Cluster/Supercomputer/HPC variants of Mapserver

Fri Jan 20 05:58:06 PST 2006

Hi Ed.

I did understand the difference between data sets and the additional  
data that is being added.
Unfortunately, other than the shapefiles we have for our actual  
topological and feature maps, the data is simply a series of  
coordinates that require placing on the maps.
There can be any number of coordinates, from one to several thousand.  
We have no control whatsoever about that data. We're reporting back  
on locations and events which may be changing every second.
These coordinates are generated by the activity that the item(s)  
carry out. We are required to display that information back to the  
user(s).

I have reduced the time to create individual images down to an  
average of around 2 seconds from 8 seconds originally by extended  
fiddling with the map file(s). Empty data is considerably quicker.
It may therefore (taking into account everyone's comments) be both  
simpler and easier to simply use one machine per image, but to have a  
'master' machine allocating the work to one machine from a pool of  
available machines and writing the images out to a central file system.

Thanks for all your help and advice, I'm probably just as frustrated  
as you guys by being unable to detail the exact situation we are in!

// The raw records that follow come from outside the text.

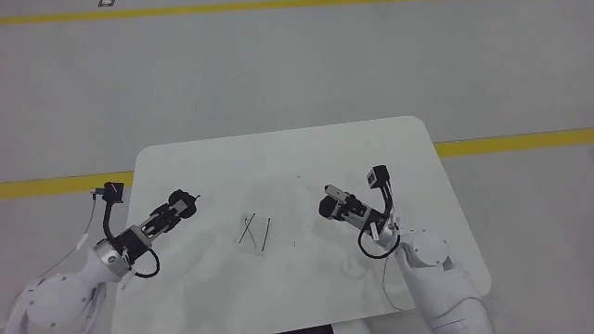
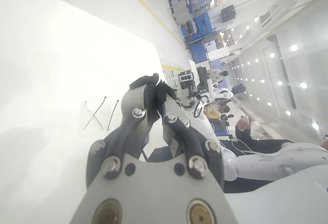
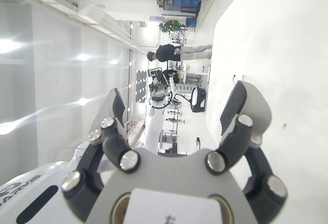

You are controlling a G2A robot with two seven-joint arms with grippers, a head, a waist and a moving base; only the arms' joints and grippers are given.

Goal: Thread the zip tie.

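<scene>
Three zip ties (image 1: pixel 255 230) lay flat on the white table (image 1: pixel 306 158), roughly midway between its far and near edges and slightly toward the left edge from centre. Two formed a crossed pair (image 1: pixel 247 228) (image 2: pixel 94 115) in an X; in the left wrist view one of the pair looked pale and the other dark. The third zip tie (image 1: pixel 266 234) (image 2: pixel 113 115) lay just beside the pair on the side toward the right edge, not touching it. All three were straight and unlooped, and neither gripper held one.

The ties sat between the two grippers, apart from both. The left gripper (image 1: pixel 183 204) (image 2: pixel 155 83) was on the left-edge side, pointed toward the ties. Its fingers were closed together at the tips, with nothing seen between them. The right gripper (image 1: pixel 329 200) (image 3: pixel 176 95) was on the right-edge side, also pointed toward the ties. Its jaws were spread wide and empty, with the ribbed black pads (image 3: pixel 118 107) facing each other across the gap. Both grippers sat low over the table; contact with the surface could not be told.

Grey floor (image 1: pixel 278 65) surrounded the table. One yellow line (image 1: pixel 297 2) ran well beyond the far edge, and a second yellow stripe (image 1: pixel 520 141) showed on either side of the table.
</scene>
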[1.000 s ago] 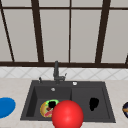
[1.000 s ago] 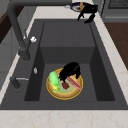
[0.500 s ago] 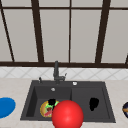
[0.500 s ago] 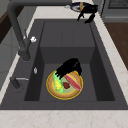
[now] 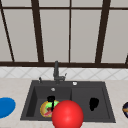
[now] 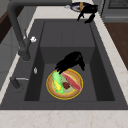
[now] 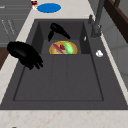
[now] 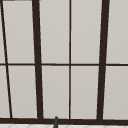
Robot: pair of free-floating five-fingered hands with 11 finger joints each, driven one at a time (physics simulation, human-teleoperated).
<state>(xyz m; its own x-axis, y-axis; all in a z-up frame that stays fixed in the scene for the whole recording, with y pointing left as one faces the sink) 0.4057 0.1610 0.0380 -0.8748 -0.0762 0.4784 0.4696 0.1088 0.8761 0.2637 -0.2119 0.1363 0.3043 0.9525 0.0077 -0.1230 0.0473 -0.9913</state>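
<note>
A yellow-rimmed plate [image 5: 44, 110] [image 6: 50, 88] [image 7: 53, 51] lies in the sink's left basin, carrying a green corn cob [image 6: 57, 81], a red strip [image 6: 72, 81] and a small dark red piece. My left hand [image 5: 51, 99] [image 6: 71, 61] [image 7: 59, 30] hovers over the plate's far edge, fingers straight and slanting down to the cob's tip, thumb hanging apart. My right hand [image 5: 93, 103] [image 6: 87, 11] [image 7: 25, 53] floats above the right basin with relaxed fingers, holding nothing.
A red round object [image 5: 67, 115] looms at the sink's front edge. The dark faucet [image 5: 56, 71] [image 6: 17, 30] [image 7: 96, 20] stands behind the sink. A blue plate [image 5: 5, 107] [image 7: 48, 7] sits on the left counter, a dark bowl [image 5: 125, 109] [image 6: 76, 6] on the right.
My left hand has drawn back from over the plate's middle toward its far edge. The right hand has stayed where it was.
</note>
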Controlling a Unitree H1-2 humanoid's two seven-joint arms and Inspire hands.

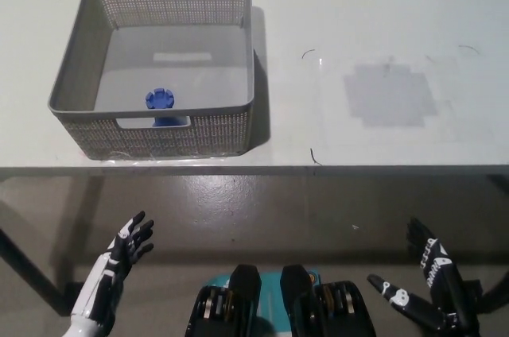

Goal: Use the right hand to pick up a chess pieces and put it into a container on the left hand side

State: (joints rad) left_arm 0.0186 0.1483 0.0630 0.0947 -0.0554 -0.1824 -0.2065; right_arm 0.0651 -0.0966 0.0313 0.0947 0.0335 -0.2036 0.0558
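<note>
Both robot hands, left point(119, 261) and right point(429, 285), released; grey basket point(87, 43) holds one blue chess piece point(161, 101).

Left hand point(127, 248): white shell along the forearm and the back of the hand, changing to black on the fingers; fingers slim and segmented, with small white patches between the black sections. Forearm casing smooth, pale and tapered toward the wrist. Right hand point(429, 285): black all over, fingers slim and segmented like those of the left. White markings printed on the back of the hand and on the fingers, among them a short line of lettering too small to read and a small round white mark on one finger. Right arm black, matte.
</note>
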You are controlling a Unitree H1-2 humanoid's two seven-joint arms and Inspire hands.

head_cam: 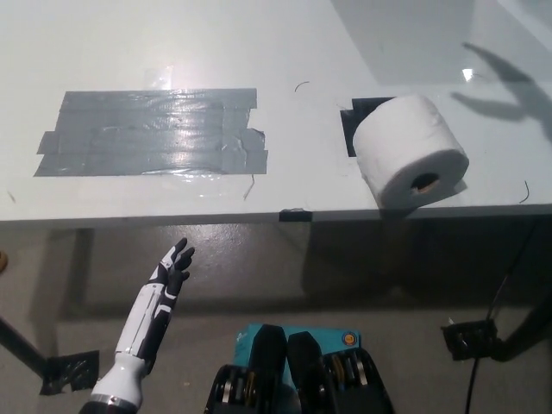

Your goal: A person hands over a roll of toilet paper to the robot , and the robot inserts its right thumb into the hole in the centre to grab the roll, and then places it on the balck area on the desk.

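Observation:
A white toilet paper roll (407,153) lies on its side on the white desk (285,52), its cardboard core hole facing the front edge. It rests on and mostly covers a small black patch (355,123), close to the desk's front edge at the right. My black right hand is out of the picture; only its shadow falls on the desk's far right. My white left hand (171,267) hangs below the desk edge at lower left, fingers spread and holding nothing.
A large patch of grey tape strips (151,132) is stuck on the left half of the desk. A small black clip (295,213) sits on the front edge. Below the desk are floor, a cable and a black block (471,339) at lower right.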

We're hoping our budget is going to expand and let us recruit a full- 
time mapserver specialist/consultant for this project in the next few  
weeks.

Anyone UK based (Sheffield area?) please drop me a line off list if  
interested. Mac experience not required if experienced Unix/Linux  
user/developer.

cheers

Biz

On 20 Jan 2006, at 12:33, Ed McNierney wrote:

> Biz -
>
> We were all talking about optimization of the data sets, not the code.
>
> It is not clear that your "parallelism" approach described below will
> help very much.  It is quite possible that it will make things worse.
> There are quite a few high-performance MapServer implementations in
> existence already; you seem to be under the impression that your
> application is quite unusual, and that may not be the case.
>
> But if you really can't provide any more information about your
> application, it's very difficult for us to provide any help.  Please
> remember, however, that whether you are working on one server or
> multiple servers, well-organized data will help you considerably.
>
> 	- Ed
>
> Ed McNierney
> President and Chief Mapmaker
> TopoZone.com / Maps a la carte, Inc.
> 73 Princeton Street, Suite 305
> North Chelmsford, MA  01863
> Phone: +1 (978) 251-4242
> Fax: +1 (978) 251-1396
> ed at topozone.com
>
> -----Original Message-----
> From: UMN MapServer Users List [mailto:MAPSERVER- 
> USERS at LISTS.UMN.EDU] On
> Behalf Of Biz King
> Sent: Friday, January 20, 2006 4:53 AM
> To: MAPSERVER-USERS at LISTS.UMN.EDU
> Subject: Re: [UMN_MAPSERVER-USERS] Cluster/Supercomputer/HPC  
> variants of
> Mapserver
>
> Whilst wholeheartedly agreeing that the code requires substantial
> optimisation, I think I have arrived at a reasonably logical process
> that allows me to create a limited parallelization of the serial  
> process
> of drawing maps.
> I intend to segment (tile?) the extents of the parameters being  
> rendered
> by different machines into a series of proportional grids, send these
> parallel requests to cluster/Xgrid members, get the results back
> (probably as a stream) and then join the stream images back together
> into one coherent image and save that to the central file system which
> the web servers access.
>
> We're actually having to produce live feedback of item locations (they
> can move, but can also remain static!) AND item activity (We're  
> subject
> to NDA, and cannot give enough detail to explain clearly!
> Which is irritating.) which we then have to place into a graphical
> format (map with colour-coded dots indicating location, activity and
> status). Just to make things interesting, the extents of the data  
> being
> displayed changes over time, so a series of pre-defined layer images
> just won't work as there are no 'standard' coordinate extents that we
> can work to.
>
> The client wants as near real-time feedback as is possible, which
> compounds things even more!
>
> I'll report back with more information as soon as I can.
>
> cheers
> Biz
> On 19 Jan 2006, at 16:47, David Bitner wrote:
>
>> Without getting into any clustering, there is probably a lot of
>> optimization that you could do to your datasets.  There are a number
>> of posts in the archives for this list and documentation on
>> mapserver.gis.umn.edu on doing things like creating overviews at
>> different resolutions and tiling for rasters that could likely help
>> speed up the process.
>>
>>
>> On 1/19/06, Biz King <biz.king at mac.com> wrote:
>>> Hi All.
>>>
>>> Is anyone aware of anywhere (or better still, has experience of)
>>> running Mapserver via an MPI/Grid interface or as a cluster?
>>>
>>> We're trying to develop a high-performance mapserver that can cope
>>> with the load we're going to be throwing at it!  Currently it takes
>>> 298 seconds (on a Mac OSX Server, 3.5 Gb Ram, dual 2Ghz processors)
>>> to do what we need done on under 60 seconds!  There's not much we  
>>> can
>
>>> do to cut down the load as we're creating a whole series of nodes on
>>> a layer via a database and we're then creating the imagery based on
>>> these items and outputting them to graphics formats in varying  
>>> sizes.
>>>
>>> The results get fed to users on demand without the delays associated
>>> with 'on the fly' image creation.
>>>
>>> Any help will be welcomed!
>>>
>>> cheers
>>>
>>> Biz
>>>